The group's window of opportunity came two years ago, when Gov. Chris Gregoire spoke at one of its meetings. Recalled Field, "She asked us point-blank, 'What can I do as the governor to try to help agriculture?' One of the members said rangeland and quality forage is at a premium; we simply don't have enough."

That member was Jim Sizemore, a Klickitat County rancher and chairman of the group's grazing committee. He proposed a cooperative program in which, in exchange for the opportunity to graze on state wildlife lands, the cattlemen would agree to schedule their grazing at times best suited for the regeneration of green forage when the wildlife needed it most.

And the pilot grazing project was born.

"It involves the expertise from both sides of the fence," Sizemore said. "In the past, a grazing lease had a turnout date — a date that allowed me to take my cows to that pasture — and then a pullout date some time in the future. That time period, and that time of year and length of time, might not have had anything to do with the habitat.

"We're changing that. The goal is to improve the habitat. We're just going to do it with cows."

This past April, 255 cattle were turned out in the Pintler Creek pasture of the Asotin Wildlife Area, where they grazed first one side of the unit, then another side, for a total of six weeks. Next up for approval are grazing plans at two nearby sites: the Asotin's Smoothing Iron Ridge and the Shumaker unit in the Chief Joseph Wildlife Area.

"It's going to take time to see how well this thing is going to work. It's a pilot program," Dice said, adding that it might be "two or three years" before its positives — or problems — become evident.

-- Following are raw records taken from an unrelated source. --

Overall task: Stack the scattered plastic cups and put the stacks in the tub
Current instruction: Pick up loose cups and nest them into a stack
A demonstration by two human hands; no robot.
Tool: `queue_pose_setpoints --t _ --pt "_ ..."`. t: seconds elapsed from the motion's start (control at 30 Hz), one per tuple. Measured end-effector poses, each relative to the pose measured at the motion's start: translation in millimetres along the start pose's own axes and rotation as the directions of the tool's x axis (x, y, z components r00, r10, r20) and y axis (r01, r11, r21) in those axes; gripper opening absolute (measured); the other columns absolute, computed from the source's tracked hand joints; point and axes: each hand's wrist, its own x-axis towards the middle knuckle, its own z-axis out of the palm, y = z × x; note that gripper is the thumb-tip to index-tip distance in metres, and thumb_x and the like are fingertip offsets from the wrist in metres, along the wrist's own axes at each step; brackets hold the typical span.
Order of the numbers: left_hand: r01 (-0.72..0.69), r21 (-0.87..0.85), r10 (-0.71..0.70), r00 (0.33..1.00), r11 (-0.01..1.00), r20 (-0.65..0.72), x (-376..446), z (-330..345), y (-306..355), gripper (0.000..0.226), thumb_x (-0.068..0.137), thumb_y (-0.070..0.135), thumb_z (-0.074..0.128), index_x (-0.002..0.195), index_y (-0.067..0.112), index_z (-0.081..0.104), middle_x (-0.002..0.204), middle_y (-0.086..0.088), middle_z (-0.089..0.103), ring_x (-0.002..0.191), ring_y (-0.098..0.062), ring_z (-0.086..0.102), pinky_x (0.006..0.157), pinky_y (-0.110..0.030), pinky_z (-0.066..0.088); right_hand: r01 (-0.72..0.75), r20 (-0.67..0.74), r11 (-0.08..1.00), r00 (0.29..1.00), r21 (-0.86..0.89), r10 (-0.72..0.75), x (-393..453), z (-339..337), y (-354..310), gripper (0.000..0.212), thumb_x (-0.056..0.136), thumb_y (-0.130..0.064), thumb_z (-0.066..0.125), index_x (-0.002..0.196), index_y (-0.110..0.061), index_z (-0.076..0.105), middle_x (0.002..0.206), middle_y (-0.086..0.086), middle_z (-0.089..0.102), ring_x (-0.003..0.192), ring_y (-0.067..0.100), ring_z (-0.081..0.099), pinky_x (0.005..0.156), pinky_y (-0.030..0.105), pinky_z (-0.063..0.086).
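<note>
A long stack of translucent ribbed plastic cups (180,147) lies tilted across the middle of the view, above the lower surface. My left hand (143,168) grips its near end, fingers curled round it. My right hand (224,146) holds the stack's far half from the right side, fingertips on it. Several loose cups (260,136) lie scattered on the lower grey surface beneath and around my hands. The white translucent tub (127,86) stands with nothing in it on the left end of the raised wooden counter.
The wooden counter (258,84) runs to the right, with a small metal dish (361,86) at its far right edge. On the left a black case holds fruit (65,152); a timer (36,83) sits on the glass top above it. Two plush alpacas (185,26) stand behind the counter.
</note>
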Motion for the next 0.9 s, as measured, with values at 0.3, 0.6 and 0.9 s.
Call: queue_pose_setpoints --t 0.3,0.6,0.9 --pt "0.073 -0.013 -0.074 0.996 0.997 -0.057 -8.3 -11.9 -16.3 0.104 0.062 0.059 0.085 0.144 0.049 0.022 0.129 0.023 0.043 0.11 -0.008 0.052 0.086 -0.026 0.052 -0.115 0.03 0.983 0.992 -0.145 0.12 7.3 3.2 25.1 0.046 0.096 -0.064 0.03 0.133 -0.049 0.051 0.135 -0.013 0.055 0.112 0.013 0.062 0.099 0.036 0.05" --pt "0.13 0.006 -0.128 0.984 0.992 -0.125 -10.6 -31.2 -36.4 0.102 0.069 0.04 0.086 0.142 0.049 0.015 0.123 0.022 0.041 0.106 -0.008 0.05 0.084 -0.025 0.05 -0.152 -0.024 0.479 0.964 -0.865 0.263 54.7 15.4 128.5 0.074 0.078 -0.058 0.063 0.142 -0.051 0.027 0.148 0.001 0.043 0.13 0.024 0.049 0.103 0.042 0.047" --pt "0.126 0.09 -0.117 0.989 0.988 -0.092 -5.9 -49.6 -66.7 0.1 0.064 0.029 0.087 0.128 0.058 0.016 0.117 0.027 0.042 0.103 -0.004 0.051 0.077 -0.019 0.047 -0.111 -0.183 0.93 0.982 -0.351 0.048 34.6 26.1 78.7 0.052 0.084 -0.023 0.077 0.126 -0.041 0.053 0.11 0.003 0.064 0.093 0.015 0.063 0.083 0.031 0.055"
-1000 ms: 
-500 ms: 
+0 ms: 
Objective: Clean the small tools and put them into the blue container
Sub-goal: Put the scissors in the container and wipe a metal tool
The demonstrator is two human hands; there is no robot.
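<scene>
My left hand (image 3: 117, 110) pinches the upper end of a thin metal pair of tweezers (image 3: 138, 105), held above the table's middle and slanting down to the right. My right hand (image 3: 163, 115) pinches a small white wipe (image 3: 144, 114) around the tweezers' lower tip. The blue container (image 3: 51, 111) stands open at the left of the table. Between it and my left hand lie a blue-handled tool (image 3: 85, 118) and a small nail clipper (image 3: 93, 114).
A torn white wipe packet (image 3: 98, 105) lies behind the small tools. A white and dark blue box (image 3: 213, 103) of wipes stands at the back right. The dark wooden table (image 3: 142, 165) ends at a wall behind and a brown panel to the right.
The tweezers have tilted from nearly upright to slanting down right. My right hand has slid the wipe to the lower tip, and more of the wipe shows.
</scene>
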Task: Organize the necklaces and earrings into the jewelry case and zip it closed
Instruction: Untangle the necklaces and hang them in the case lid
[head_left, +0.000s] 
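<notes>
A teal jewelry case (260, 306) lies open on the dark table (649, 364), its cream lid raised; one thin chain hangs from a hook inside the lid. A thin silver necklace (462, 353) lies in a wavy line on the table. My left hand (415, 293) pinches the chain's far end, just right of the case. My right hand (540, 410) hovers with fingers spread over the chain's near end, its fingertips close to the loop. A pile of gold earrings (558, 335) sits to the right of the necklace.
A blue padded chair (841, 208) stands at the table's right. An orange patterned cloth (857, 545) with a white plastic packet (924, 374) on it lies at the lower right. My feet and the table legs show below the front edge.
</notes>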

A lot of field-level people in the wildlife department — many of them habitat and wildlife biologists who don't want to be quoted on such a politically touchy issue — have very real concerns about moving ahead with the pilot project before the Pintler results are in.

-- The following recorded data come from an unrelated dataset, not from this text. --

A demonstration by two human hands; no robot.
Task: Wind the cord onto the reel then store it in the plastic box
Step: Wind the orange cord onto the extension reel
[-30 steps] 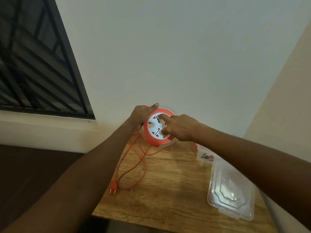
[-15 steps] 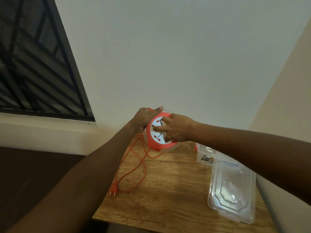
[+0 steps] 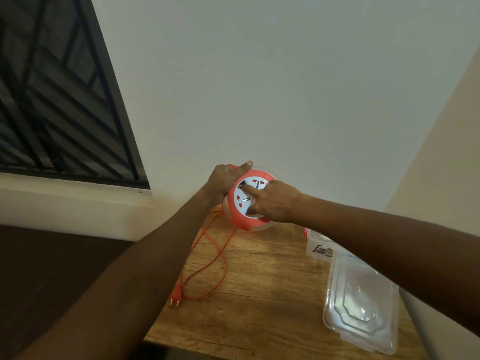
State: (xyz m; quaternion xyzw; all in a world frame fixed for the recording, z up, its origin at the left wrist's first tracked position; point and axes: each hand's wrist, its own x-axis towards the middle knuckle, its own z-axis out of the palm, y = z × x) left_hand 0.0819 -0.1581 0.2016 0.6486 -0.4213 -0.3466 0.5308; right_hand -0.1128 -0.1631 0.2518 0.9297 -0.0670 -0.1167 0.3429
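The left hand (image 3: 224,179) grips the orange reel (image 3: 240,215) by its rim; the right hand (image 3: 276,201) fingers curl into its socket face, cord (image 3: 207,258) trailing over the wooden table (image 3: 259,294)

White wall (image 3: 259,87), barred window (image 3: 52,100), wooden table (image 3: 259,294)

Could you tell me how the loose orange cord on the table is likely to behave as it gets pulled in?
The cord lies in slack loops, so it is probably floppy and may snag on itself. Its plug sits near the table edge and will likely drag or skitter. The thin cord looks light.
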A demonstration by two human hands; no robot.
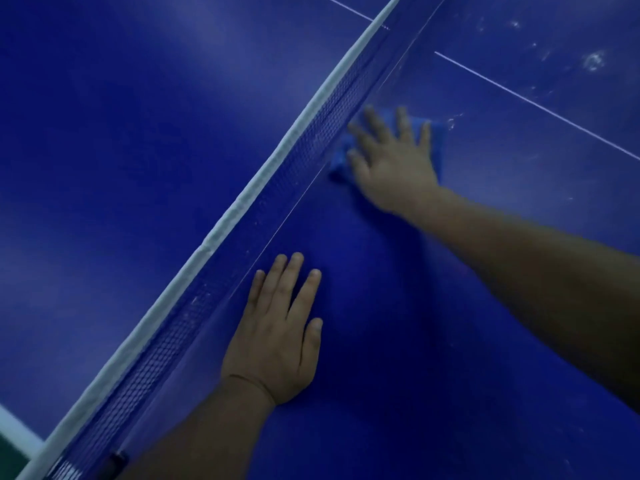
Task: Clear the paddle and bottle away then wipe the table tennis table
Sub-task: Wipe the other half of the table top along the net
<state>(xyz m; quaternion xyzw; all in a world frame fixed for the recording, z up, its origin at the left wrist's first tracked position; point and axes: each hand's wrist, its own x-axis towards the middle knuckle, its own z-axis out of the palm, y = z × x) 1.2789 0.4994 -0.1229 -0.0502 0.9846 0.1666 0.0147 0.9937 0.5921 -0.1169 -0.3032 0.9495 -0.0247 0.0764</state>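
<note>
meanwhile right hand [394, 164] presses blue cloth [337, 159] flat beside net [242, 202].

The net [214, 216] runs diagonally across the table [519, 168] and bars passage to the far half. The right hand [394, 164] on the cloth [337, 157] and the flat left hand [277, 337] lie just beside it. Bare surface extends rightward.
</note>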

But the Smoothing Iron and Shumaker stages of the project will go before the Washington Fish and Wildlife Commission at its Olympia meeting this weekend.

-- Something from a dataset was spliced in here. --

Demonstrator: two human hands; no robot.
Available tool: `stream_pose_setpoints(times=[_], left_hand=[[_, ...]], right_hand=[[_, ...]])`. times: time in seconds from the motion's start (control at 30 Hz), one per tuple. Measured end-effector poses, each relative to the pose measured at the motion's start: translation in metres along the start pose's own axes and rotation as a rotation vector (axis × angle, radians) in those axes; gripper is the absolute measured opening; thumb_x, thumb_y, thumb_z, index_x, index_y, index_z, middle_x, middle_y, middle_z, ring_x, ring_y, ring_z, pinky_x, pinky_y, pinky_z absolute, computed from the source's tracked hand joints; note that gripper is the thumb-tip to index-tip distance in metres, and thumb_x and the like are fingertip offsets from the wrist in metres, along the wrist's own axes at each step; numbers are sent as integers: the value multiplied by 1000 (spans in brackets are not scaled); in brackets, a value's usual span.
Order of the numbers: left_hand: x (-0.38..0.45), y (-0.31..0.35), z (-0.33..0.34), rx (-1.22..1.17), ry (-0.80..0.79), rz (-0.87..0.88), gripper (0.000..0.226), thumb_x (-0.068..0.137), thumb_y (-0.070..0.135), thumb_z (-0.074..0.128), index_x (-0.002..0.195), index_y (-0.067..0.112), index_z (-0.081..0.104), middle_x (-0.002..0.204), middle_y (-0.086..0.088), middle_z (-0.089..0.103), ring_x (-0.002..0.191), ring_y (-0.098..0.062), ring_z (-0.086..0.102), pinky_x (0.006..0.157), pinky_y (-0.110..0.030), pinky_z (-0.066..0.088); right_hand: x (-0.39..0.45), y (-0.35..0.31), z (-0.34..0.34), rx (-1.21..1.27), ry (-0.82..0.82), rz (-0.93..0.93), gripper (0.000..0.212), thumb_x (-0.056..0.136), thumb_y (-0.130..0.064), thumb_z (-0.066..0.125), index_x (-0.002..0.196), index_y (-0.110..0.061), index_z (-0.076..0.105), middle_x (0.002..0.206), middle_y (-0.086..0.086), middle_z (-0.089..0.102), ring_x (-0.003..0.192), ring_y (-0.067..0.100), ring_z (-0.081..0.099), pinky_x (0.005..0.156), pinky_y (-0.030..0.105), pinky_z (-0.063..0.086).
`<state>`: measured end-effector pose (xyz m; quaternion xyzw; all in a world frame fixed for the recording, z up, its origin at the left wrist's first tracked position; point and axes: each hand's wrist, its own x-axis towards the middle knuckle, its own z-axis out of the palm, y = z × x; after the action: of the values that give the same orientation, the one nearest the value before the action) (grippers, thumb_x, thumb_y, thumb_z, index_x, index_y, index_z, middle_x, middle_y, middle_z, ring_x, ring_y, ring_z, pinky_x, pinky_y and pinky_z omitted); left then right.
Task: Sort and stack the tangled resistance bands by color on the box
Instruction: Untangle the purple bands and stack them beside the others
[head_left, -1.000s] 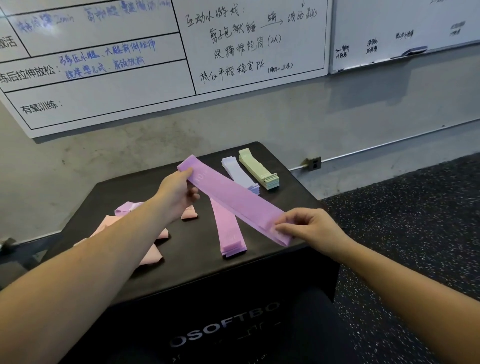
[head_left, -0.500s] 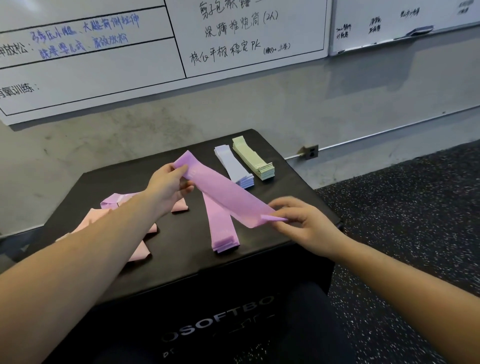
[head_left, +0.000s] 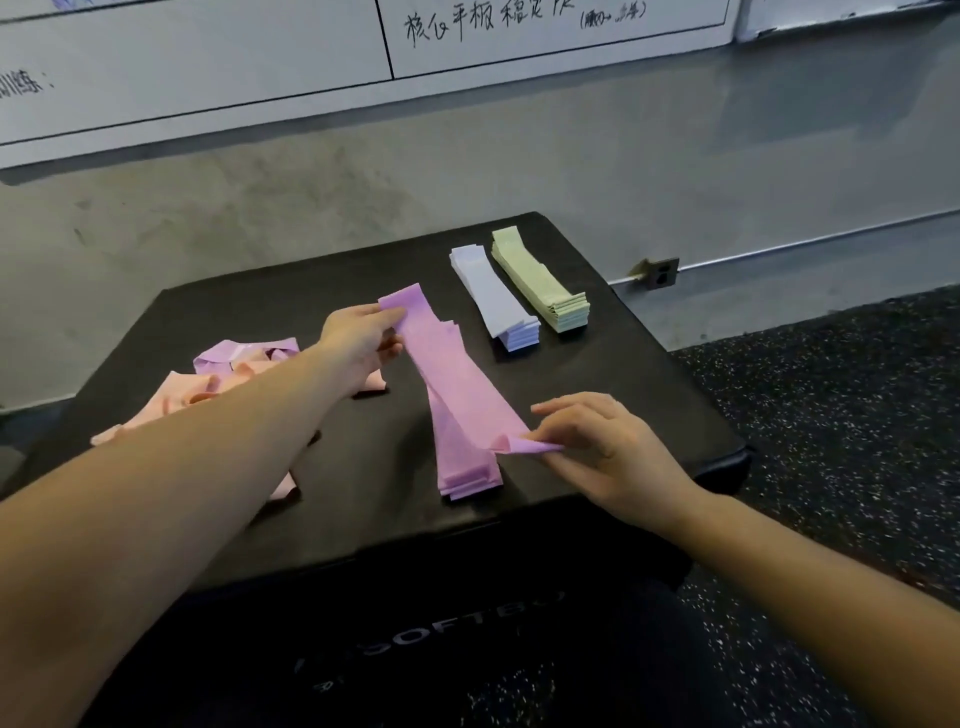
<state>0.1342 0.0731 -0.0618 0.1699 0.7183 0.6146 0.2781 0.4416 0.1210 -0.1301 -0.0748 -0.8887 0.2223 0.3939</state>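
Placement of a purple band (head_left: 457, 374) onto the purple stack (head_left: 467, 470) at the middle of the black box (head_left: 270, 306). The left hand (head_left: 358, 343) pinches the band's far end between thumb and fingers; the right hand (head_left: 597, 441) pinches the near end, which is creased into a small fold. The band lies just over its stack, its long axis running from far-left to near-right, skewed slightly off the stack, whose near end points toward the person. Good execution probably calls for swinging the near end leftward until both long edges match the stack, flattening the creased tip, then lowering both ends together so the band settles flat. Lavender stack (head_left: 493, 296) and green stack (head_left: 540, 283) lie side by side at the far right, parallel to one another. A tangle of pink and purple bands (head_left: 218, 384) remains at left, partly hidden by the left forearm.
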Motion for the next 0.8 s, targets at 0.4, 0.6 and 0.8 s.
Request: stream_pose_setpoints(times=[0.4,0.6,0.8], left_hand=[[56,-6,20,194,24,51,28,98,27,67,124,16,64,106,-7,70,74,-15,68,60,-24,57],[72,-24,28,259,18,64,23,99,26,66,120,17,65,103,-6,67,73,-14,64,62,-23,57],[84,-34,34,284,1,63,18,98,27,68,115,22,66,105,-5,67,78,-14,66,62,-22,56]], right_hand=[[42,25,46,-44,-262,-186,18,92,-33,76,105,-21,79,104,-6,74,99,9,61,83,30,53],[41,43,66,-74,-413,-149,21,95,-38,69,112,-27,77,106,-11,72,101,6,58,85,20,42],[39,47,70,-39,-501,-60,23,96,-46,63,113,-35,75,108,-19,68,104,0,52,87,20,41]])
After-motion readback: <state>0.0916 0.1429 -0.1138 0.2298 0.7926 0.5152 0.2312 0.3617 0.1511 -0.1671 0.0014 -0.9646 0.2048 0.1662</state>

Those areas could prove tricky. Elk use the Smoothing Iron both for winter range and for spring calving; portions of it are even closed to motorized vehicles in the spring because of the potential for disturbing calving elk. And any wildlife biologist will tell you that, while elk may like to chow down in cattle-grazed areas, they avoid them while the cattle are around.

Handled well, though, monitored livestock grazing can be beneficial to all concerned. The Klickitat Wildlife Area has for several years run a similar, smaller-scale cooperative program with a couple of ranching families, and even outspoken critics of the current pilot program point to the Klickitat grazing as a paragon of how controlled grazing can be done right.

Doing it right, Field and Sizemore both maintain, is the cattlemen's focus.

"We're not trying to approach this as having Fish and Wildlife open up the gate and let us in," Field said. "We're hoping Fish and Wildlife will see the benefits and will be saying, 'Hey, we'd like to have cattle on our land, because we've seen what it did in the Asotin."'

Of course, nobody knows yet what grazing did for the Asotin wildlife. It isn't as if the elk and mule deer came racing back as soon as the cattle left. This will be a program of short bursts of grazing by lots of cattle, and then assessing the results — both the speed and extent of forage return, and the resulting effect on wildlife.

"Years ago when these type of areas would be grazed," the WDFW's Bracken said, "they might turn the livestock out in April or March and come back two or three months later and truck them someplace else. That's gone. That's not the way we operate.

"And the cattlemen know that type of practice isn't acceptable to the public. They know there's a lot of people looking over their shoulder, watching what happens out there."